Son saboteadores los contratistas, los constructores de vías férreas, los fabricantes de muebles, los vendedores de abonos químicos, los industriales de todo género y de cualquier categoría.
¡Todos, sin excepción, son saboteadores! Pues todos, en efecto, adulteran, estafan, falsifican cuanto pueden.

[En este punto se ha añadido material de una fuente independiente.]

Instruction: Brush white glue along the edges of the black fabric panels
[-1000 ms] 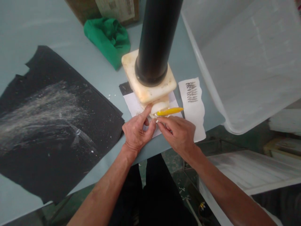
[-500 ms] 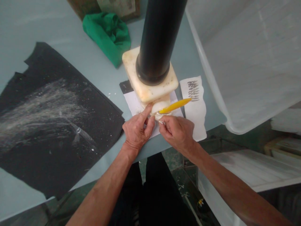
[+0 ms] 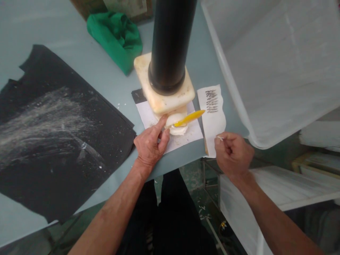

El sabotaje está en todas partes y en todo: en la industria, en el comercio, en la agricultura ... ¡en todo, en todo!
Pero este sabotaje capitalista que impregna a la sociedad actual, que constituye el elemento en el cual se mueve -como nosotros en el oxígeno del aire- es condenable muy de otro modo que el sabotaje obrero.
Este último -¡hay que insistir en ello!- sólo va contra el capital, contra la caja de caudales de los burgueses, mientras que el otro ataca a la vida humana, destruye la salud, puebla los hospitales y cementerios.
De las heridas que hace el sabotaje obrero sólo salpica el oro; en las producidas por el sabotaje capitalista la sangre fluye a raudales.
El sabotaje obrero se inspira en principios generosos y altruistas: es un medio de defensa y protección contra las exacciones patronales; es el arma del desheredado que batalla por su existencia y la de su familia; tiende a mejorar las condiciones sociales de las muchedumbres obreras y a librarlas de la explotación que las oprime y las aplasta ... Es un fermento de vida radiante y mejor.
El sabotaje capitalista, por el contrario, no es más que un medio de explotación intensificada; condensa los apetitos desenfrenados y nunca satisfechos, es la expresión de una rapacidad repugnante, de una insaciable sed de riquezas que no retrocede ante el crimen para verse satisfecha ... Lejos de engendrar la vida, siembra a su alrededor las ruinas, el duelo y la muerte.